Katarzyna Pikulska
Inflammation of the ocular globe and adnexa
GLOBE
Episcleritis
Etiology
Exact etiology is not known. It is found in association with gout, rosacea and
psoriasis. It has also been considered a hypersensitivity reaction to endogenous tubercular or streptococcal toxins.
Characteristical signs
Episcleritis is characterised by redness, mild ocular discomfort described as gritty, burning or foreign body sensation. Many a time it may not be accompanied by any discomfort at all. Rarely, mild photophobia and lacrimation may occur.
On examination two clinical types of episcleritis, diffuse (simple) and nodular may be
recognized. Episclera is seen acutely inflamed in the involved area.
In diffuse episcleritis, although whole eye may be involved to some extent, the maximum inflammation is confined to one or two quadrants
In nodular episcleritis, a pink or purple flat nodule surrounded by injection is seen, usually situated 2-3 mm away from the limbus. The nodule is firm, tender and the overlying conjunctiva moves freely.
Work-up
Differential diagnose
Episcleritis may be confused with inflamed pinguecula, swelling and congestion due to foreign body lodged in bulbar conjunctiva and very rarely with scleritis.
Treatment
Topical corticosteroid eyedrops instilled 2-3 hourly, render the eye more comfortable and resolve the episcleritis within a few days.
Cold compresses applied to the closed lids may offer symptomatic relief from ocular discomfort.

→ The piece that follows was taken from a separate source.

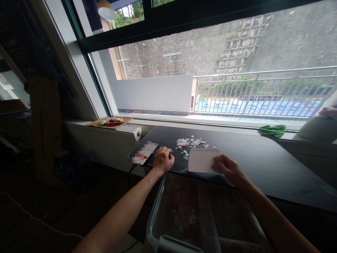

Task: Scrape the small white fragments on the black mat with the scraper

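Observation:
My right hand (231, 169) grips the right end of a flat white plastic scraper (202, 160), thumb on top, holding it close over the front part of the dark table (252, 161). Small paper scraps (191, 141) lie in a loose heap just behind the scraper, with a few strays to its left. At the table's front edge my left hand (163, 160) is closed in a fist, and whatever may be inside it is hidden. Below the edge, between my arms, stands a clear plastic bin (155, 214) with some scraps inside.
A phone (149, 153) lies left of my left hand at the table corner. On the sill sit cardboard with colourful items (113, 121) and a green cloth (272, 130). A white radiator (97, 144) and a window border the table.

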A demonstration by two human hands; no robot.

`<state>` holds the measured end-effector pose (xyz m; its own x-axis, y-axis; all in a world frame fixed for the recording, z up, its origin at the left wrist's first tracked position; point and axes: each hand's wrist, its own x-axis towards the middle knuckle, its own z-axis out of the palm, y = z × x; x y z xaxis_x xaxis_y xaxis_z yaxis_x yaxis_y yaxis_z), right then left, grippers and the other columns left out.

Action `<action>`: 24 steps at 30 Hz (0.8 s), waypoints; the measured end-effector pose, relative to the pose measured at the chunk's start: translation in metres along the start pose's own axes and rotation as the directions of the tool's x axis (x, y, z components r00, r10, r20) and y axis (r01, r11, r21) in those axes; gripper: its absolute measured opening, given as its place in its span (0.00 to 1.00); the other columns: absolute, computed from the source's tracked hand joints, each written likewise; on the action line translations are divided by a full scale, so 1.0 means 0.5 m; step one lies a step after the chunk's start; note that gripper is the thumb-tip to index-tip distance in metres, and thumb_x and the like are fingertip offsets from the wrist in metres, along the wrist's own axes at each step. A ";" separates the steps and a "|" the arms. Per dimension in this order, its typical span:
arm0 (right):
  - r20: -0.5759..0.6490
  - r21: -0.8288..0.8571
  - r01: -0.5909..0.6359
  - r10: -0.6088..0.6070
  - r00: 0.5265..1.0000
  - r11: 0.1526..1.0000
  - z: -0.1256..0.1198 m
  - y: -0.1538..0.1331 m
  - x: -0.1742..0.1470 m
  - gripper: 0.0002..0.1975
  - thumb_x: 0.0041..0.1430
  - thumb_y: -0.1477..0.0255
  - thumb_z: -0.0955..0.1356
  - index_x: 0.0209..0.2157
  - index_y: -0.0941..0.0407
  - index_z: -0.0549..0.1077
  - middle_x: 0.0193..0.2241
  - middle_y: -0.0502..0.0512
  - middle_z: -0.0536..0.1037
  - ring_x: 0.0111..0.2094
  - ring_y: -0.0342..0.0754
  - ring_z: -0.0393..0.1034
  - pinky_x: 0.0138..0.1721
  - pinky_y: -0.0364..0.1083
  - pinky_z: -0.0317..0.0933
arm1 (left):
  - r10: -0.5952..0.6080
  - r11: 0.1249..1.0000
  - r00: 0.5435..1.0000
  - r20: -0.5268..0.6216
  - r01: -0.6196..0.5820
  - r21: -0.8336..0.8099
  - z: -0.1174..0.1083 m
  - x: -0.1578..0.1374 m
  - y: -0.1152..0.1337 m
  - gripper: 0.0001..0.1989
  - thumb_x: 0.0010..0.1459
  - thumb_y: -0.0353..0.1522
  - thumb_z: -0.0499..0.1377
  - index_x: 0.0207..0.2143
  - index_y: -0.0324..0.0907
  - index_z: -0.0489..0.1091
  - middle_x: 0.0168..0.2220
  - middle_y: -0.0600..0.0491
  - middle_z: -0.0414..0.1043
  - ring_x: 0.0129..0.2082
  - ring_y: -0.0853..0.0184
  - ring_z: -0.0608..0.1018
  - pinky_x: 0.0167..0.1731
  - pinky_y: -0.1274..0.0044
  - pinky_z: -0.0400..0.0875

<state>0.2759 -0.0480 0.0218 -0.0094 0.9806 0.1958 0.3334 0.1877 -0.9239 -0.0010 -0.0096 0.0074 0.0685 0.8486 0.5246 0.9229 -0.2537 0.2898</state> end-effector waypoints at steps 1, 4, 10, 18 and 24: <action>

Systemic non-steroidal anti-inflammatory drugs (NSAIDs) such as flurbiprofen (300 mg OD), indomethacin (25 mg three times a day), or oxyphenbutazone may be required in recurrent cases.
Follow up
Rarely, a fleeting type of disease - episcleritis periodica - may occur.
Scleritis
It is found in association with multiple conditions which are as follows:
Autoimmune collagen disorders, especially rheumatoid arthritis, is the most common association. Overall about 5% cases of scleritis are associated with some connective tissue disease. About 0.5 percent of patients (1 in 200) suffering from seropositive rheumatoid arthritis develop scleritis. Other associated collagen disorders are Wegener's granulomatosis, polyarteritis nodosa (PAN), systemic lupus erythematosus (SLE) and ankylosing spondylitis.
Metabolic disorders like gout and thyrotoxicosis have also been reported to be associated with scleritis.
Some infections, particularly herpes zoster ophthalmicus, chronic staphylococcal and streptococcal infection have also been known to cause scleritis.
Granulomatous diseases like tuberculosis, syphilis, sarcoidosis, leprosy can also cause scleritis.
Miscellaneous conditions like irradiation, chemical burns, Vogt-Koyanagi-Harada syndrome, Behcet's disease and rosacea are also implicated in the
etiology.
Surgically induced scleritis follows ocular surgery. It occurs within 6 month postoperatively. Exact mechanism not known, may be precipitation
of underlying systemic cause.
Idiopathic. In many cases cause of scleritis is unknown.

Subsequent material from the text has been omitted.